### REQUIREMENT
Retype only what runs from the beginning of the data through the line with "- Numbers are"; please omit the pictures and keep every line exact.

### DATA SEGMENT
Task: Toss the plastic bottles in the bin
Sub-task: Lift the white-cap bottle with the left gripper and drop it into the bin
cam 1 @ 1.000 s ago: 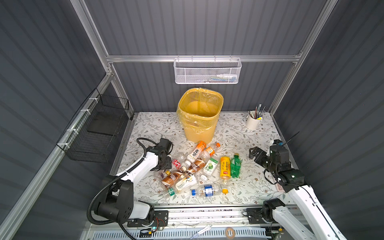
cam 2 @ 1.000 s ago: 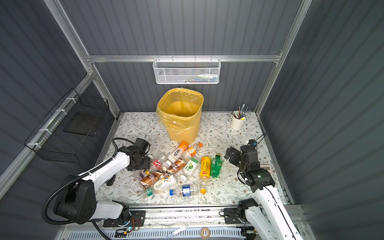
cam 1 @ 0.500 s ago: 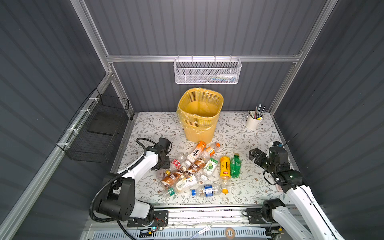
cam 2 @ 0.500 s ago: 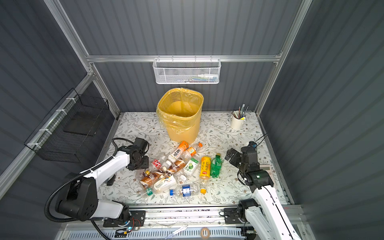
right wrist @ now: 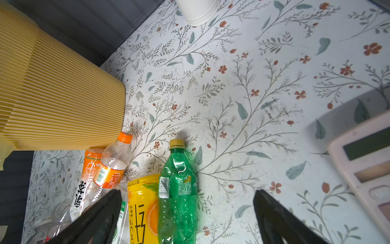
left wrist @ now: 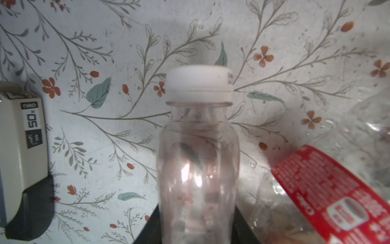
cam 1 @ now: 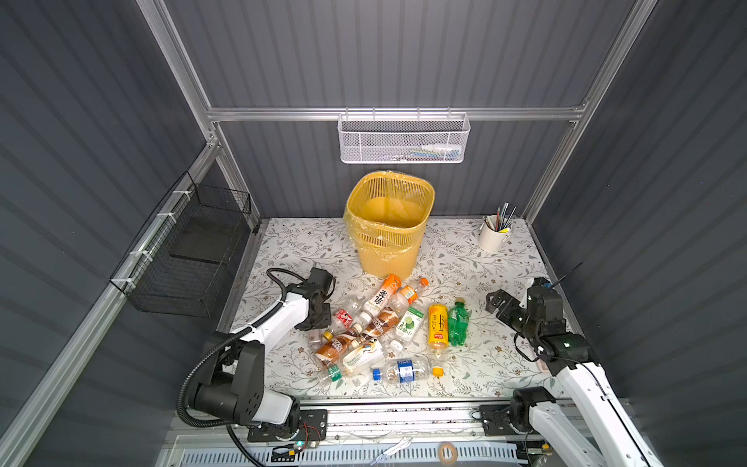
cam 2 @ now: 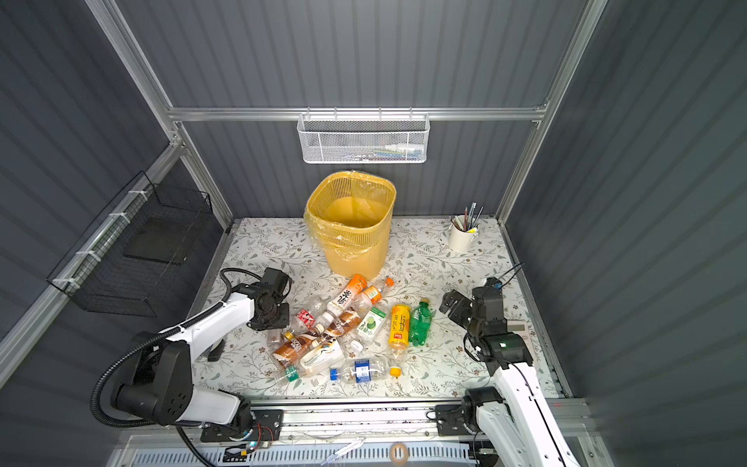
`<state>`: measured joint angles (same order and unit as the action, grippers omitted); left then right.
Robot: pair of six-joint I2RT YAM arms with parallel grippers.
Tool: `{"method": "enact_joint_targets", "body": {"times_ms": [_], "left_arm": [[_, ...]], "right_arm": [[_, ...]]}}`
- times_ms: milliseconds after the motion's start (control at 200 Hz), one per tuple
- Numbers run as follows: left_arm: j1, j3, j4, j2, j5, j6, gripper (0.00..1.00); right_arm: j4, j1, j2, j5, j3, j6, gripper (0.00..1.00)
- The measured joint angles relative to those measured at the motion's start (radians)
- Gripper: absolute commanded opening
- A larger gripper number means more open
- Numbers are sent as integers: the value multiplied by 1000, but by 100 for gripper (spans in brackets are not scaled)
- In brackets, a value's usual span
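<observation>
**No bottles binned yet.** We see the bin [cam 1: 388, 246] with nothing visible inside its liner. The plastic bottles [cam 1: 380, 327] lie heaped on the floral table [cam 1: 465, 258] just in front of it. The left gripper [cam 1: 321, 319] is clamped round a clear white-capped bottle [left wrist: 198, 164] at the heap's left edge (whether it is off the table we cannot tell). The right gripper [right wrist: 187, 196] hangs wide open near the green bottle [right wrist: 179, 190], touching nothing. By our judgement the job has barely begun. Legible writing is scarce: "50" on a beige device [left wrist: 23, 137] beside the held bottle, and bold black characters on the orange-and-white bottle [cam 1: 382, 295]. The red-labelled bottle [left wrist: 327, 190] carries lettering too blurred to read.
</observation>
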<state>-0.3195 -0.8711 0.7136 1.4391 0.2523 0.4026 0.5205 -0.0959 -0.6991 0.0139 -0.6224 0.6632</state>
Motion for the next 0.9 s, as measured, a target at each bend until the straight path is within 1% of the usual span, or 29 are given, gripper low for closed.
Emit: {"method": "enact_joint_targets", "body": {"times_ms": [75, 160, 240, 400, 475, 590, 675, 745, 830, 900], "left_arm": [[1, 0, 1, -23, 17, 2, 35], [1, -8, 14, -83, 47, 2, 34], [1, -58, 40, -145, 81, 2, 34], [1, -277, 32, -244, 141, -32, 33], [1, -386, -23, -275, 149, -62, 32], [1, -520, -161, -309, 132, -111, 29], [1, -602, -272, -306, 89, -133, 28], [0, -679, -344, -270, 34, -137, 28], [-18, -780, -402, -180, -29, -137, 30], [-71, -869, -420, -87, -64, -145, 35]], "right_arm": [[0, 8, 5, -3, 0, -2, 99], [0, 16, 11, -8, 0, -7, 99], [0, 20, 17, -11, 0, -12, 99], [-19, 21, 41, -37, 15, -16, 99], [-30, 21, 58, -53, 26, -16, 99], [-37, 21, 82, -67, 32, -16, 99], [-37, 21, 94, -72, 32, -16, 99], [-37, 21, 101, -76, 32, -16, 99], [-38, 21, 101, -86, 32, -16, 98], [-39, 21, 94, -100, 32, -16, 98]]}}
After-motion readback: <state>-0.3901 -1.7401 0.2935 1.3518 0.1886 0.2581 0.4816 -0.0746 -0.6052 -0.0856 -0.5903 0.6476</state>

### EXERCISE RESPONSE
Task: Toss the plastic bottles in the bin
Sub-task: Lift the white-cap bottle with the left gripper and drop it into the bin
cam 1 @ 1.000 s ago: 
cam 2 @ 1.000 s ago: 
cam 1 @ 0.500 s ago: 
cam 2 @ 0.500 s ago: 
right wrist @ now: 
left wrist @ now: 
cam 1 @ now: 
cam 2 @ now: 
`<state>`: measured joint angles (same order and unit as the action, grippers omitted); left then right.
Robot: pair of six-joint I2RT YAM arms with parallel grippers.
Tool: `{"method": "enact_joint_targets", "body": {"times_ms": [_], "left_arm": [[_, ...]], "right_arm": [[_, ...]]}}`
- times_ms: milliseconds after the motion's start (control at 200 Hz), one per tuple
- Numbers run as follows: left_arm: j1, j3, j4, j2, j5, j6, gripper (0.00..1.00); right_arm: j4, j1, j2, j5, j3, j6, gripper (0.00..1.00)
- The measured joint angles relative to those measured at the motion's start (radians)
- Gripper: absolute commanded opening
- A larger gripper number means more open
- Numbers are sent as integers: the value multiplied by 1000, but by 100 for gripper (spans in brackets are not scaled)

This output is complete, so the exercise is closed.